_WORK INSTRUCTIONS_:
Please write out exactly the lines from the opening of the listing through the line that holds "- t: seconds", including both, and nothing else; no pictures.

_DATA BELOW_:

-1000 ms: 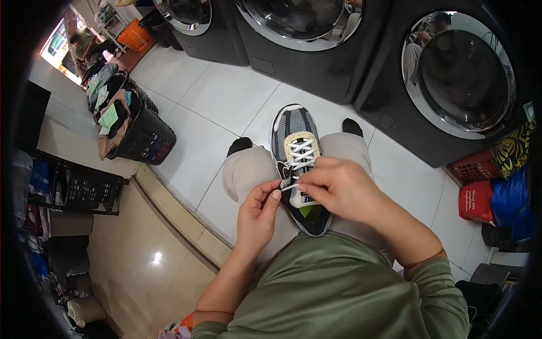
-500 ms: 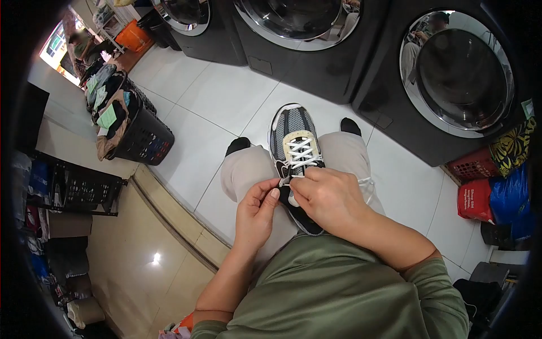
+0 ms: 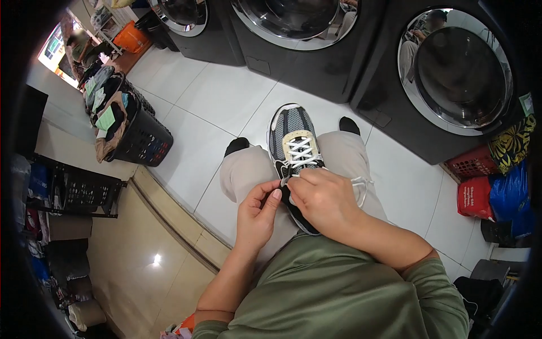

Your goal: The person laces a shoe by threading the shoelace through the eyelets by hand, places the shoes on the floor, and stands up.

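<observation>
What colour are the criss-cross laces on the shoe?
White. The laces show best in the head view, across the top of the shoe.

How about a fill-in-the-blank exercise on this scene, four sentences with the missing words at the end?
1. The left hand and right hand are both at the shoe, whose crossed laces are coloured ____.
2. The green shirt has ____ sleeves.
3. The far-right machine has a door that is ____ in shape.
4. The lettered bag at the picture's right is coloured ____.

Missing words: white; short; round; red.
</observation>
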The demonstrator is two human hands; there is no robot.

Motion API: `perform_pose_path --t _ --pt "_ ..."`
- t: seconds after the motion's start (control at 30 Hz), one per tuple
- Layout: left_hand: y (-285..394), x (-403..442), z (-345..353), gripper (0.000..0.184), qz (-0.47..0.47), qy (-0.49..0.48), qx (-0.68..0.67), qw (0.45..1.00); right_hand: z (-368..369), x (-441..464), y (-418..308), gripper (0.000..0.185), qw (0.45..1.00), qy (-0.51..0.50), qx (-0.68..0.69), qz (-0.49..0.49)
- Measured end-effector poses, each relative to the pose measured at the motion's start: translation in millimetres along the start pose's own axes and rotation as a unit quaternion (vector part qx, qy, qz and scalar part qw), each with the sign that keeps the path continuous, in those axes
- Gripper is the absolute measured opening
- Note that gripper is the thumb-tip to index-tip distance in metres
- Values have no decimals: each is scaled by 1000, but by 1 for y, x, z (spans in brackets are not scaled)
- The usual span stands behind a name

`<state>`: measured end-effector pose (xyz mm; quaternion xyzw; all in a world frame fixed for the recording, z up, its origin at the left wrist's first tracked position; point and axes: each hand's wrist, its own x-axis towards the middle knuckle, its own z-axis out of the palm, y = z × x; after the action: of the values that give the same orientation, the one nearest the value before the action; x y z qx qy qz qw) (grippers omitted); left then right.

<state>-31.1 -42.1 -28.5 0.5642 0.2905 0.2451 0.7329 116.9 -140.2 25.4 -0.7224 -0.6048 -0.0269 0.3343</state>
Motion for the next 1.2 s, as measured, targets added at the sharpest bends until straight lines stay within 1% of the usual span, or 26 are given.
perform_pose_path --t 0.13,0.23,0.33,0.43,0.53,0.57,0.63,0.67,0.7,0.73,0.77,0.8,0.83,0.93,0.97,1.03,1.07,1.13,1.2 --pt "0 -1 0 23 -1 17 -35 999 1 2 3 5 999 -7 15 -28" --pt "0 8 2 16 -69 13 -167 983 -2 3 8 6 999 -30 28 -30" --pt "0 15 1 11 -50 2 -120 992 -6 7 12 6 998 -47 41 -8" --pt "1 16 1 6 1 2 12 1000 -13 9 13 18 995 -74 67 24" --pt "4 13 -11 2 129 68 164 976 -48 14 15 39 952 -175 218 128" --pt "7 13 -22 1 162 94 161 969 -63 15 25 54 929 -237 241 150" --pt "25 6 -62 3 166 157 189 955 -90 15 37 55 930 -245 241 130" --pt "32 1 -82 6 195 192 198 941 -102 16 42 56 930 -250 241 120" --pt "39 -6 -102 7 199 236 162 937 -112 17 45 55 924 -258 252 128" --pt "46 -15 -124 9 204 267 169 927 -110 15 49 52 943 -241 218 76" --pt "48 -22 -147 11 215 297 142 920 -105 12 54 49 957 -221 184 26" --pt "53 -32 -171 14 226 298 135 917 -102 10 58 45 968 -202 148 -25" --pt "61 -40 -183 15 222 352 133 900 -98 10 53 38 960 -219 171 -7" --pt "75 -65 -216 15 271 363 84 888 -69 7 46 30 985 -113 127 -27" --pt "76 -72 -227 15 269 369 86 885 -65 9 45 24 989 -72 128 -3" --pt "79 -83 -236 14 266 384 90 880 -68 10 49 23 979 -67 183 66" --pt "74 -87 -238 14 234 398 113 880 -70 10 52 24 970 -65 211 101" --pt "61 -87 -245 14 166 419 155 879 -72 4 55 24 971 -91 193 104" --pt "40 -78 -247 12 57 354 330 873 -66 -5 58 24 976 -120 150 98"
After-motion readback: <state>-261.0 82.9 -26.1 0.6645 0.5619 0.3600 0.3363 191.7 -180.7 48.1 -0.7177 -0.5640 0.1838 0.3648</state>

_ANSWER AREA_:
-1000 ms: 
-500 ms: 
+0 ms: 

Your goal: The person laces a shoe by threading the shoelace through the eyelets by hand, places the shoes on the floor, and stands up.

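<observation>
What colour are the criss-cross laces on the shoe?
White. The laces show best in the head view, across the top of the shoe.

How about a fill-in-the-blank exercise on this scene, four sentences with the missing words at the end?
1. The left hand and right hand are both at the shoe, whose crossed laces are coloured ____.
2. The green shirt has ____ sleeves.
3. The far-right machine has a door that is ____ in shape.
4. The lettered bag at the picture's right is coloured ____.

Missing words: white; short; round; red.
</observation>
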The demonstrator is two human hands; there is no robot.

Motion API: `perform_pose_path --t _ --pt "_ ..."`
- t: seconds after the motion's start (control at 30 Hz), one per tuple

This completes the requested output.